A successor to 3G, it enables us to access Internet more quickly and efficiently on mobile phones and laptops. 4G is works more effectively for services that need more capacity, such as video streaming, gaming services, cloud computing, etc.
The International Telecommunication Union (ITU), an intergovernmental body under the aegis of the United Nations (UN), stipulates that it can only be 4G if a mobile device is able to offer data at the rate of at least 300 Mbit/sec with high mobility and 1Gbit/sec onwards with low mobility, where users are stationary. These speeds are five times faster than that of 3G.
The matured 4G version is yet to come out, but ITU has approved two formats, Long Term Evolution Advanced (LTE Advanced) and Worldwide Interoperability for Microwave Access (WiMAX) Release 2, also known as IEEE 802.16m, as being truly '4G'.
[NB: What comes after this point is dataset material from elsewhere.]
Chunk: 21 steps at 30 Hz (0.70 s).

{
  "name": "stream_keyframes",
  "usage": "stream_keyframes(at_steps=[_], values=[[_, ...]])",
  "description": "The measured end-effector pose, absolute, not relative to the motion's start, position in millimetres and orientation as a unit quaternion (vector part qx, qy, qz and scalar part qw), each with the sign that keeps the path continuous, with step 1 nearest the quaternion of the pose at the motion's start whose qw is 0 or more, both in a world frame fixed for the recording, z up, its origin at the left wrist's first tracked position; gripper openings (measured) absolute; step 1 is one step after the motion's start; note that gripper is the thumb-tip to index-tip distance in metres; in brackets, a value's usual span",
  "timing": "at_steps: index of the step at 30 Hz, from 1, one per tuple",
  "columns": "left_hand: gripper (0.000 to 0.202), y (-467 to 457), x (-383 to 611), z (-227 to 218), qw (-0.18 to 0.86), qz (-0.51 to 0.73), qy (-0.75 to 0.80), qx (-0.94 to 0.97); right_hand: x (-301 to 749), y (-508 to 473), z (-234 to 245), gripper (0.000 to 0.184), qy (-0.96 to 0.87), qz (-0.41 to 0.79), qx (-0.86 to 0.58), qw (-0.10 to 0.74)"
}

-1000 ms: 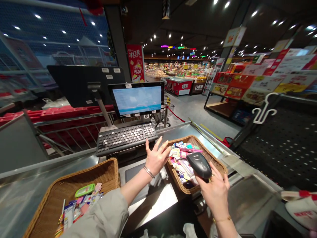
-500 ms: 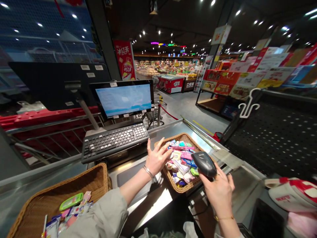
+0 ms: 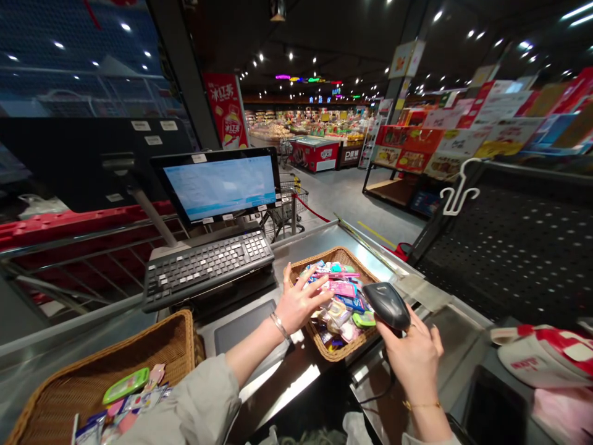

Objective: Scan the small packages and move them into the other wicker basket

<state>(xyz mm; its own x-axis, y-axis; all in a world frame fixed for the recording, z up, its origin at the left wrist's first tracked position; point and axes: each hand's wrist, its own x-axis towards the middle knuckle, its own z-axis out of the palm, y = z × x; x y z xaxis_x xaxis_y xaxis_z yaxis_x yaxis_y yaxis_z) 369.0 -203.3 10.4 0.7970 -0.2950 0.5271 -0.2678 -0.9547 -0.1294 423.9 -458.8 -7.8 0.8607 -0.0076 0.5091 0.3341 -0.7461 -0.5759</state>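
In my right hand is a black barcode scanner, its head pointing left over the edge of a wicker basket. That basket is heaped with small packaged goods in pink, blue and white, with a green pack near its right side. My left hand reaches over the basket's left rim, fingers spread just above the packs; I see nothing held in it. A second wicker basket at lower left holds several packs, among them a green one, partly hidden by my left sleeve.
A keyboard and a lit screen stand behind my left hand. To the right are a black perforated panel with a white hook, a red-and-white bag and a dark flat device.
My left hand has moved slightly right and lower over the packs in the basket. The scanner stays in my right hand in nearly the same place. The view has shifted a little.
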Motion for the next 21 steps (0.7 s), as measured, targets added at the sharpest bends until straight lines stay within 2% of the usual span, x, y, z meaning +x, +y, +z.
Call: stream_keyframes(at_steps=[6, 12, 21], values=[[0.049, -204, 369, 10, 0.011, -0.233, 0.154, -0.960, 424, -458, -8, 0.052, -0.083, -0.249, -0.899, 0.350], [0.048, -197, 362, 15, -0.001, -0.258, 0.120, -0.958, 426, -451, -6, 0.058, -0.094, -0.255, -0.899, 0.344], [0.049, -169, 325, 23, 0.021, -0.273, 0.059, -0.960, 422, -417, -1, 0.052, -0.154, -0.245, -0.886, 0.362]])
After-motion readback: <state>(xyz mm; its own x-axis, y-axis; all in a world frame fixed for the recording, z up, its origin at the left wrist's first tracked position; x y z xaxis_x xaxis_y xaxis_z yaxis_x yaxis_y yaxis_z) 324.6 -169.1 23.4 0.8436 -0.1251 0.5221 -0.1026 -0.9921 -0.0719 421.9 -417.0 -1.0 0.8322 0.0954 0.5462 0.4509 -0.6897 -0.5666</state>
In the US, LTE services are currently being offered by Verizon and AT&T offer LTE, while Sprint offers WiMAX services.
4G has been able to attain such large speeds owing to the use of Orthogonal Frequency Division Multiplexing (OFDM), a type of digital modulation where a signal is divided into various narrowband channels at different frequencies. It helps reduce latency, the time taken to transfer data, besides restricting interference so that more date can be disseminated within a bandwidth than before.
Also 4G uses the same Transmission Control Protocol/Internet Protocol (TCP/IP) protocols that supports Internet, as it was developed as a data network. This means that data will be transmitted by voice over Internet protocol (VoIP), which will help organizations save money and fortify their security.
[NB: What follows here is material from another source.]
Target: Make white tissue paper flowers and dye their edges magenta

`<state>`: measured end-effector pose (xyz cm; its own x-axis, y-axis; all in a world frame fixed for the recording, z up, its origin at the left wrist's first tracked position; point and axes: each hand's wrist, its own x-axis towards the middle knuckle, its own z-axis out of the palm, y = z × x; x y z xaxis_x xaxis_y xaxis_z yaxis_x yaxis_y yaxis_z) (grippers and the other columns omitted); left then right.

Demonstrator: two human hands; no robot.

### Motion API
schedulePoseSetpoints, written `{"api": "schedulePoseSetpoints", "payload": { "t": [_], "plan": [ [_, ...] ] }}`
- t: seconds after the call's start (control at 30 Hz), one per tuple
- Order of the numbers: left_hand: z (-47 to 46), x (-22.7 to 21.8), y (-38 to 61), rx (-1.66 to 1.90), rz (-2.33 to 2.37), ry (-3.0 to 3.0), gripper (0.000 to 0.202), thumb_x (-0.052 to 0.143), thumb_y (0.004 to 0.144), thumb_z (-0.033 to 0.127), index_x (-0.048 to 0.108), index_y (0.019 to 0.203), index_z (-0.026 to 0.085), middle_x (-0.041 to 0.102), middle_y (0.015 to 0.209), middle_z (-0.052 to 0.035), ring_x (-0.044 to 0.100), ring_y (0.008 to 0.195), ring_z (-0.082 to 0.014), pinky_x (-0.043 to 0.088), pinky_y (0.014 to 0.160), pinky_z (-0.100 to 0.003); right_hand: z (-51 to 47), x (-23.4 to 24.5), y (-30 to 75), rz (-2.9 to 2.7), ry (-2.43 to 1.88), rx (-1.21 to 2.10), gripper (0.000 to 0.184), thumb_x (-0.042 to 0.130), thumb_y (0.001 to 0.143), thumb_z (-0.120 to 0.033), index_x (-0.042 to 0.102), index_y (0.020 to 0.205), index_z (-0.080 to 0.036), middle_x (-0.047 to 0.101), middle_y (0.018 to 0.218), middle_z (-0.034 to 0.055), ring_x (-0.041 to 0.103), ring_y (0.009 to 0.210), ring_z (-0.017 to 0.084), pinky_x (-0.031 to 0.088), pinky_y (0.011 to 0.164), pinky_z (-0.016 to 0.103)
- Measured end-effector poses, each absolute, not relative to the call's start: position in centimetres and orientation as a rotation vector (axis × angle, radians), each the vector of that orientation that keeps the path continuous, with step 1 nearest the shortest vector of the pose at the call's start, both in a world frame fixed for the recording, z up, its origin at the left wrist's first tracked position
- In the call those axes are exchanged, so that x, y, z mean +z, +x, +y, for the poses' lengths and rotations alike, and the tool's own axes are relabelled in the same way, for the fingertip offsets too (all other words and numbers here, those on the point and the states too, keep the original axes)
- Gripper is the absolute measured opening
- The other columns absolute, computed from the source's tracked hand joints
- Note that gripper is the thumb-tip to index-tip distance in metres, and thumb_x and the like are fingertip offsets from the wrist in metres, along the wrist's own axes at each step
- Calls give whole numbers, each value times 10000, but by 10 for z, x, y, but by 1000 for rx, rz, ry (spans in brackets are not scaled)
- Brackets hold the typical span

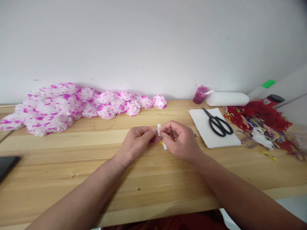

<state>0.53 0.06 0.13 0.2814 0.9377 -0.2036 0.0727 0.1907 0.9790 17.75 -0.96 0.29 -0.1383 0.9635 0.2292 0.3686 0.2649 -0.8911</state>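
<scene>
Over the middle of the table, my left hand (pixel 136 142) and my right hand (pixel 181 140) meet with their fingertips pinched. Between them is a narrow folded strip of white paper (pixel 159 127), standing roughly upright. Both hands grip it near its middle, so that part is mostly hidden. Its lower end comes out beneath my right fingers. A short piece of yellow string (pixel 161 143) shows below the fingertips; how it runs around the paper cannot be made out.
Pink-and-white paper flowers (pixel 106 103) line the wall at left. On the right, black scissors (pixel 219 123) lie on white paper sheets (pixel 208 139). Behind stand a purple-stained cup (pixel 200 95) and a white roll (pixel 227 99); red yarn (pixel 259 115) and coloured strings lie far right.
</scene>
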Motion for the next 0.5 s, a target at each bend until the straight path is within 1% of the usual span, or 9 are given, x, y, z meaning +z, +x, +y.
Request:
{"api": "schedulePoseSetpoints", "payload": {
  "t": [0.17,0.33,0.5],
  "plan": [
    [1,0,4,828,1090,1243,316,589,872,366,693,673,143,654,682,-27,519,639,-125,403,628,-252,-9,2,178,-1701,-1199,888,88,675,769,-187,629,843,-178,667,711,4,596,593,112,502,557,225],
    [1,3,7,820,1105,1223,334,609,851,402,691,671,132,671,685,-46,517,631,-132,402,615,-262,-8,-1,178,-1683,-1275,873,65,649,775,-173,654,839,-168,676,685,10,596,575,112,488,544,222],
    [1,6,7,801,1137,1218,349,624,833,428,689,663,130,681,689,-58,532,641,-142,403,614,-267,-8,1,179,-1620,-1273,995,63,630,800,-197,658,838,-157,696,697,30,617,573,126,497,528,230]
  ]
}}
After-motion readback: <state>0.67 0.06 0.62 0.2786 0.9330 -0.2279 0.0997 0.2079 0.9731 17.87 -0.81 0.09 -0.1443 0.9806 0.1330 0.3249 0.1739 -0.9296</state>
With such dependability and better performance, mobile phone capabilities will be on par with laptops. This would mean more people will resort to remote working, helping save time and resources.
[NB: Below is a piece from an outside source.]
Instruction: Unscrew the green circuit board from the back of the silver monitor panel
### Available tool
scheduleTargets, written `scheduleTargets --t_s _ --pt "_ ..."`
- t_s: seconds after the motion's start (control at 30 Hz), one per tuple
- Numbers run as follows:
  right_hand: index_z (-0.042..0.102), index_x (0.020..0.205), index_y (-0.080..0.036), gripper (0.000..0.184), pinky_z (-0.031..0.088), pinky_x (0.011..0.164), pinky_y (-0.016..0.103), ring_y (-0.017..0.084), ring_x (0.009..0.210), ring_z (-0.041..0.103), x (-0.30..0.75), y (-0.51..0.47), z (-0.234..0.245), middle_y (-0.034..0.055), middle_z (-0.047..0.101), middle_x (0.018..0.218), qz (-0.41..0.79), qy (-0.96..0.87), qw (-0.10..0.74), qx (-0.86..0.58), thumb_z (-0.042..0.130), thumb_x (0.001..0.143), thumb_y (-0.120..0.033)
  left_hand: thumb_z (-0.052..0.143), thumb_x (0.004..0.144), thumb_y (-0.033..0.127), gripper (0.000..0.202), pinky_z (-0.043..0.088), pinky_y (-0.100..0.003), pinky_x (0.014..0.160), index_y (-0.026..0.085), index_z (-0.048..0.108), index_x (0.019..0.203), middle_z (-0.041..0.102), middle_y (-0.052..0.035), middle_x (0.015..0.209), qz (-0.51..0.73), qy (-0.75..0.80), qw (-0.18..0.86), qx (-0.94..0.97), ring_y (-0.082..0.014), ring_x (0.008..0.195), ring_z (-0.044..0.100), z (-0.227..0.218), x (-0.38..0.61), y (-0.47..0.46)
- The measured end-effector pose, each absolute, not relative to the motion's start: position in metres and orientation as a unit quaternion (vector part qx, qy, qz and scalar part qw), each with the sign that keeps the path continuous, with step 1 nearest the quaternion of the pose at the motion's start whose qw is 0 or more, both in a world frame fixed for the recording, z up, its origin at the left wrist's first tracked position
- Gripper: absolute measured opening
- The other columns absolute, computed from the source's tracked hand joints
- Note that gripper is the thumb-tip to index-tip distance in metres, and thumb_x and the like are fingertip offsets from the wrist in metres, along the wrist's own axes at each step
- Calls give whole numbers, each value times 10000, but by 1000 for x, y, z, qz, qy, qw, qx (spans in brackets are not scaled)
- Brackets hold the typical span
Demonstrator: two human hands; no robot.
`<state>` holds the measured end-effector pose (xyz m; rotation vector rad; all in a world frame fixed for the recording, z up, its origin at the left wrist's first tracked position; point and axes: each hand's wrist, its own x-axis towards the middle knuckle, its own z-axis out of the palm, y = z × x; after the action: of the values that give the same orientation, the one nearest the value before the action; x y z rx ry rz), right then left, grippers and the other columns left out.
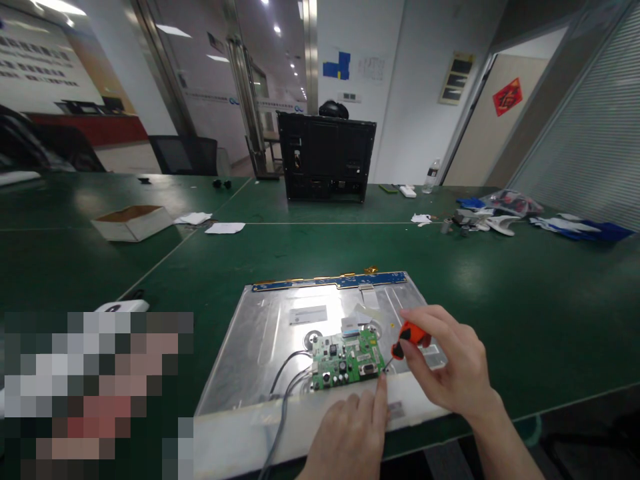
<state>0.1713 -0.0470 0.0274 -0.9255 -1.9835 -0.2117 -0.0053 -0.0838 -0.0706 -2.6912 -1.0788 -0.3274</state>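
Clearly, right hand (pixel 457 363) grips orange screwdriver (pixel 414 332); red door sign (pixel 507 97) reads 福.

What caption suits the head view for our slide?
The right hand holds an orange screwdriver at the corner of a green circuit board.

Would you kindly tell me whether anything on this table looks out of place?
The table looks untidy at far right, where a clear plastic bag lies among strewn items. The green circuit board shows no obvious damage.
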Motion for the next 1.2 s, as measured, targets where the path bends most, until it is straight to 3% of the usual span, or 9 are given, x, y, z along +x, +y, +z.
scheduleTargets --t_s 0.2,0.47,0.77,1.0,1.2 --pt "533 1121 -194 325 493 530 243 141 676 613 172 -46 28 40 649 845 -108 -803 446 -380 623 809 -216 555 779 129 590 418 -276 533 32 377 1333 628 -46 801 -114 -366 110 -917 -173 638 591 -65 -4 -83" --pt "482 1255 -176 422 529 619 303 183 789 651 174 -51 29 98 661 1048 -81 -812 425 -392 492 834 -177 447 812 109 569 403 -276 535 35 315 1361 615 -61 800 -114 -365 106 -918 -177 646 575 -70 -5 -83" --pt "548 1104 -200 329 479 528 223 125 648 599 174 -48 27 33 637 838 -116 -802 433 -395 646 790 -207 577 751 142 621 416 -280 524 36 381 1330 624 -39 796 -121 -367 114 -915 -176 634 589 -70 -4 -85" --pt "466 1258 -159 426 510 585 265 144 690 609 173 -51 32 91 654 999 -84 -810 420 -400 535 838 -178 567 732 108 604 441 -285 523 38 411 1312 631 -41 787 -115 -365 107 -918 -183 629 596 -68 -5 -83" --pt "490 1220 -196 389 481 532 234 117 642 581 170 -50 29 41 637 897 -66 -805 432 -401 562 839 -168 575 751 125 545 447 -258 542 70 455 1280 634 -42 800 -104 -368 101 -918 -167 648 596 -66 -6 -83"
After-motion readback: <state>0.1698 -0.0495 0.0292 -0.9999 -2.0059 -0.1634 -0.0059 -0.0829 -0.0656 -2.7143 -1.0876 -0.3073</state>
Circuit switched telephony, however, will not be supported by 4G systems. 4G, which will be interoperable with 3G systems, will also see integration of wireless local loop (WLL), wireless local area network (WLAN), personal area network (PAN), and fixed wireless access (FWA).
As mobile phone users increase exponentially, networks must upgrade themselves and manage more data effectively and be able to satisfy more users at the same time. We can see how analog phones (1G) made way for 2G, and 3G appeared on the scene with the growth of Internet. With the entry of more advanced technologies, a very likely scenario, we will get to see more sophisticated modes of communicating emerging regularly in future.